◆ Action item
Show all lines from the data that include the word "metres".

● ● ● ● ●

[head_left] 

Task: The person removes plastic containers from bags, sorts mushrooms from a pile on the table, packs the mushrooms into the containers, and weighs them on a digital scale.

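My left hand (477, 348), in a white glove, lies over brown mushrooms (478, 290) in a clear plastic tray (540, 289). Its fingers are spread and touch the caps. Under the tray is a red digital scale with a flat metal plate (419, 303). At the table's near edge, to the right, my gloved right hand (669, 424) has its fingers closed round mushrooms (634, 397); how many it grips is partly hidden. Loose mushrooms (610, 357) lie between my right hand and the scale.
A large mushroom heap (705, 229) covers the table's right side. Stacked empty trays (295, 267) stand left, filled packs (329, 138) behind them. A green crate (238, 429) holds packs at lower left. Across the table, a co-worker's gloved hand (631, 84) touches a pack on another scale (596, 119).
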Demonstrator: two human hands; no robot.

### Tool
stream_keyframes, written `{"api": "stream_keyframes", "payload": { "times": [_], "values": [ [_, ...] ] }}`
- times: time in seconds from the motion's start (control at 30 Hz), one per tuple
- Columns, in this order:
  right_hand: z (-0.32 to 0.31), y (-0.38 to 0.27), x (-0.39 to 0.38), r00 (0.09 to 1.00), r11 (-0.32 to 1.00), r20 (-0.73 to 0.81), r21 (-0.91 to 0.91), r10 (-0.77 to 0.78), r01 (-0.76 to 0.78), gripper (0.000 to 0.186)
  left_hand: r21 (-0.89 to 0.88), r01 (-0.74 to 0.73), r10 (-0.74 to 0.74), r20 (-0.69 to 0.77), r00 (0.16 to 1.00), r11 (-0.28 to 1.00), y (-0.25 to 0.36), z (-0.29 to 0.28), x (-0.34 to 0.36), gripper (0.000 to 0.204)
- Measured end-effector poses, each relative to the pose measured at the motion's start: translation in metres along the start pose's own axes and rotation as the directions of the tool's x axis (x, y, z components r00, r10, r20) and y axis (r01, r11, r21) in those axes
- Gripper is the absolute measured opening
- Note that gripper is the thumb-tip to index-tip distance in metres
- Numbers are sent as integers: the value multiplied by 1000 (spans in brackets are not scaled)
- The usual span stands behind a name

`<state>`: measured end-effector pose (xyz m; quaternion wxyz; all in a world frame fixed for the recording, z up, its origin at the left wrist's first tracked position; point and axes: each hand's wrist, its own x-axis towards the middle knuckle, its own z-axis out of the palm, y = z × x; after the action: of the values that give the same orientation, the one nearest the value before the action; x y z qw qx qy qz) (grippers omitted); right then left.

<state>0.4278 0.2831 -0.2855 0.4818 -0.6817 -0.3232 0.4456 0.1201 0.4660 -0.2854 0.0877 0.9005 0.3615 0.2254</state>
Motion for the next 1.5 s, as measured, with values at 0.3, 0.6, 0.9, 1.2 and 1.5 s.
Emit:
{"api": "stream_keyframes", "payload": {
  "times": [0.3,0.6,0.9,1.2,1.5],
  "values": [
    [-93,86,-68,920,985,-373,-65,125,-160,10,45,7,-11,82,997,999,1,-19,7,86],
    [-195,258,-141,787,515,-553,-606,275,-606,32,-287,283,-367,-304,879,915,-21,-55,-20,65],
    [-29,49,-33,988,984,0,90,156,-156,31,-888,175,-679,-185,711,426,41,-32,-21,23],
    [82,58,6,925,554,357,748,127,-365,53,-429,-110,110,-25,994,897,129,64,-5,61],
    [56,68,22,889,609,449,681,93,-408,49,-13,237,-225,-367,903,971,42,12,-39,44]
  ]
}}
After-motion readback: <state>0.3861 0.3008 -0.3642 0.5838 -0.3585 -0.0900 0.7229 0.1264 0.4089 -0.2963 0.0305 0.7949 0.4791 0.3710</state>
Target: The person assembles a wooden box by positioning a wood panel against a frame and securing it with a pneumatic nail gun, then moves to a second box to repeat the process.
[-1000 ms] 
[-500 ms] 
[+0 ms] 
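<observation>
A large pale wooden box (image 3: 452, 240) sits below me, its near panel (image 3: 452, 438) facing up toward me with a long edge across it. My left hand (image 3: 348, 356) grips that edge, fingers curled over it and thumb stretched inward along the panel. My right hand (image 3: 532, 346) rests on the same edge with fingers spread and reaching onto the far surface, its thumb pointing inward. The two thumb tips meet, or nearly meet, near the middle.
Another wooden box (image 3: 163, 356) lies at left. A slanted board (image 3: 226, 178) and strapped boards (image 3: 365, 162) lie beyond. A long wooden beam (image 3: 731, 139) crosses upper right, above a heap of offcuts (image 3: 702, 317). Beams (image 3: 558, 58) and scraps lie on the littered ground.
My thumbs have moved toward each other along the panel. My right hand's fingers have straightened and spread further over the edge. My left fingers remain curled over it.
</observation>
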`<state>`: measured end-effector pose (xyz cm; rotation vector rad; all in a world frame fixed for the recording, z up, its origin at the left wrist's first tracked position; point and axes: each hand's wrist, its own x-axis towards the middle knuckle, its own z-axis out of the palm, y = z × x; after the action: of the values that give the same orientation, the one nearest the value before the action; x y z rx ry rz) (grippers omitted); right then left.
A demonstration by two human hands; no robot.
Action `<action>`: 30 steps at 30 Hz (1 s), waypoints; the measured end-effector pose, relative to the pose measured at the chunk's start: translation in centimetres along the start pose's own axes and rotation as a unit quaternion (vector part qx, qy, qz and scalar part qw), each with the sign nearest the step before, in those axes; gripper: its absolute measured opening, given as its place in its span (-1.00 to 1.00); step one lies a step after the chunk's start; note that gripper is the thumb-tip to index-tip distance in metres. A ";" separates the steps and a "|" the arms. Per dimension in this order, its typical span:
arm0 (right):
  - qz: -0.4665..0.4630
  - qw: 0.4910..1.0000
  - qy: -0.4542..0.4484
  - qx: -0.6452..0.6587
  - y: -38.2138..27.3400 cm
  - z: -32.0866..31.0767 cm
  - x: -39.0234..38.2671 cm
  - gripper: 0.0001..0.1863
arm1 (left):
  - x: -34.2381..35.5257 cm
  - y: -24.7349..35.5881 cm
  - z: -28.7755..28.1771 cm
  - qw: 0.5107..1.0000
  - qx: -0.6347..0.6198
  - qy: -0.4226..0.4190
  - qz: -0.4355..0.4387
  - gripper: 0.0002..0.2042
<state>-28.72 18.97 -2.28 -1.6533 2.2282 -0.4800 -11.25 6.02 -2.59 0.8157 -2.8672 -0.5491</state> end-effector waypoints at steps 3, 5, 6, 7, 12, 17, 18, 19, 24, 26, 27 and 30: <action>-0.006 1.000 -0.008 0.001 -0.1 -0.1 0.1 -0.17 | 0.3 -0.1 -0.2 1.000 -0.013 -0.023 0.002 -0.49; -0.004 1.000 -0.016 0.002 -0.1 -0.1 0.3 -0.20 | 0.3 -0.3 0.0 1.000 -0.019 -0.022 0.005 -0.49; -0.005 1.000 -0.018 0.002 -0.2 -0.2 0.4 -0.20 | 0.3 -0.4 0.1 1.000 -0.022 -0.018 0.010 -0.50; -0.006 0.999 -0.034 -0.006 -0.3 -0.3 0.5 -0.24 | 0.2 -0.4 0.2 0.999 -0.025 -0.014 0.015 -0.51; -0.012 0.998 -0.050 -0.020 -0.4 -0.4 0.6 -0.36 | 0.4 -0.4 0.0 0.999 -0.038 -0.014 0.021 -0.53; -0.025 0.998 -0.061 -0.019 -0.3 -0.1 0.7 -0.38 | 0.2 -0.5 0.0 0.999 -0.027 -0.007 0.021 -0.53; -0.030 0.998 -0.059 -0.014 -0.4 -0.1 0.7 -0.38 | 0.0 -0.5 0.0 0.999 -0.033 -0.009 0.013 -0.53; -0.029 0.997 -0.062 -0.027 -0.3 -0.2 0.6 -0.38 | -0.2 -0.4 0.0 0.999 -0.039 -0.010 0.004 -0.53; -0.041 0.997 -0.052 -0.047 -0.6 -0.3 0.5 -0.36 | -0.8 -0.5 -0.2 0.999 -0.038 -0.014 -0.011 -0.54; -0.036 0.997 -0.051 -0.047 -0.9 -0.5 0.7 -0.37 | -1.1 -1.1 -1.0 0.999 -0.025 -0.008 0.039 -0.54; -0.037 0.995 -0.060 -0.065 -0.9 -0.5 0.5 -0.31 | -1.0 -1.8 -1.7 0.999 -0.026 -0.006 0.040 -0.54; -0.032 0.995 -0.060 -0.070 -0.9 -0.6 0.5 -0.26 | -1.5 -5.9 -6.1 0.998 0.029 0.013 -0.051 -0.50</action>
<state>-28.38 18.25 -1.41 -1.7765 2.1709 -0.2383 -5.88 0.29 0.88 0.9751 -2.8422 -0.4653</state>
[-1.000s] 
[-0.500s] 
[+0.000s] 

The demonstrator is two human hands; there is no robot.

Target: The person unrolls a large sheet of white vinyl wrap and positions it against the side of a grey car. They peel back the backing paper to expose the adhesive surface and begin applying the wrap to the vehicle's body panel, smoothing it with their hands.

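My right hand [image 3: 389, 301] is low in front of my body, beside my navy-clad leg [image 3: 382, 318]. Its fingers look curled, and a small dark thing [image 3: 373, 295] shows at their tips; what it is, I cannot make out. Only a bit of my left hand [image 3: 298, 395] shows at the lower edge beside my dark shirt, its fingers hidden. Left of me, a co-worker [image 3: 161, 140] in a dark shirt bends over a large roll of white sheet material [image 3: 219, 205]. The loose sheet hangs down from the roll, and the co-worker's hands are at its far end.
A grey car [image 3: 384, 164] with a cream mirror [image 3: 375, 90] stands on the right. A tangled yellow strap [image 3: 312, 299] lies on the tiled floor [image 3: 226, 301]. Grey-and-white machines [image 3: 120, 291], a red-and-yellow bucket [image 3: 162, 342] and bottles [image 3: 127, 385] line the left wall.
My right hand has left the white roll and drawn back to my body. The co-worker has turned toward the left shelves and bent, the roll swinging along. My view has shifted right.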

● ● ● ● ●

◆ Solution for this problem
- Measured end-effector poses, each relative to the pose measured at the motion's start: translation in metres along the start pose's own axes and rotation as the directions of the tool's x axis (x, y, z components r00, r10, r20) and y axis (r01, r11, r21) in those axes
- Note that gripper is the thumb-tip to index-tip distance in metres
Action `<action>`: 30 steps at 30 Hz (1 s), waypoints; the measured end-effector pose, relative to the pose measured at the chunk's start: translation in centimetres along the start pose's own axes and rotation as a unit quaternion (vector part qx, qy, qz and scalar part qw), each with the sign nearest the step before, in those axes; gripper: its absolute measured opening, given as its place in its span (-1.00 to 1.00); step one lies a step after the chunk's start; note that gripper is the thumb-tip to index-tip distance in metres. A ";" separates the steps and a "|" the arms. Per dimension in this order, its typical span:

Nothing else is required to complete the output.